[WHAT TO DO] For each line of the material, write out an exact copy.

[THE DATA]
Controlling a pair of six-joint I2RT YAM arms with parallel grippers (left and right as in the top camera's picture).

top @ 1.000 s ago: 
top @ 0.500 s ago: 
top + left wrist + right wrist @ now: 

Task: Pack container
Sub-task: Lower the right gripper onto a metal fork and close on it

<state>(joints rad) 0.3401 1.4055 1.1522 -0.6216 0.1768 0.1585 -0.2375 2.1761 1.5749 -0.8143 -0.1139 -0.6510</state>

[WRITTEN RESPONSE]
Controlling a pair of six-joint I2RT YAM arms with parallel grippers (left and right as in the top camera's picture).

top @ 1.000 s ago: 
top @ 0.500 s ago: 
top + left wrist + right wrist @ now: 

Task: Pack container
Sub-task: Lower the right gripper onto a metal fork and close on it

<state>(joints rad) 0.3401 1.4055 1.1522 -0.6216 0.1768 0.1585 -0.2375 2.1761 1.5749 -0.8143 -0.1139 -0.6510</state>

No part of the exercise remains open.